What is expected
Print the full listing once more, exactly as given.

Provided material
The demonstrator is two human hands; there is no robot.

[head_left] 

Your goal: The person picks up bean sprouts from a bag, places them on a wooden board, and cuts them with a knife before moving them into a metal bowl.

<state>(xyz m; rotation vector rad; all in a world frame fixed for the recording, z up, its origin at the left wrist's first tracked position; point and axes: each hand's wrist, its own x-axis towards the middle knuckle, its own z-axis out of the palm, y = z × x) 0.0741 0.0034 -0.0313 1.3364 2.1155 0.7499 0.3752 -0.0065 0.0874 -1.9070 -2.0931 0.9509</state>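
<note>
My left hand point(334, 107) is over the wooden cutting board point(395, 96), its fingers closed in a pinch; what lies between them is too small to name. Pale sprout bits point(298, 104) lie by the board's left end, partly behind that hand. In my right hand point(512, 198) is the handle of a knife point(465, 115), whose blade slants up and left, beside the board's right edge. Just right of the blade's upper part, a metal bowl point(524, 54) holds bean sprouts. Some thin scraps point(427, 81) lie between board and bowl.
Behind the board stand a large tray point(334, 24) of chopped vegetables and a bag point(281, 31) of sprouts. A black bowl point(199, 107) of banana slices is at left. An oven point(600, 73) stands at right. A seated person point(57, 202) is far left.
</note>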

Task output
The demonstrator is two human hands; there is no robot.

[head_left] 

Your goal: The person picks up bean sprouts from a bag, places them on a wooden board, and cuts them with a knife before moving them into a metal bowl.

<state>(xyz m; rotation vector rad; all in a world frame fixed for the recording, z up, its origin at the left wrist's first tracked position; point and axes: each hand's wrist, its own x-axis towards the middle knuckle, its own z-axis out of the palm, y = z × x) 0.0741 0.0034 -0.0313 1.3364 2.1155 0.7499 0.3752 -0.0065 0.0874 -1.9070 -2.0931 0.9509</state>
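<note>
My left hand point(334, 107) is over the wooden cutting board point(395, 96), its fingers closed in a pinch; what lies between them is too small to name. Pale sprout bits point(298, 104) lie by the board's left end, partly behind that hand. In my right hand point(512, 198) is the handle of a knife point(465, 115), whose blade slants up and left, beside the board's right edge. Just right of the blade's upper part, a metal bowl point(524, 54) holds bean sprouts. Some thin scraps point(427, 81) lie between board and bowl.
Behind the board stand a large tray point(334, 24) of chopped vegetables and a bag point(281, 31) of sprouts. A black bowl point(199, 107) of banana slices is at left. An oven point(600, 73) stands at right. A seated person point(57, 202) is far left.
</note>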

Nothing else is needed for this exercise.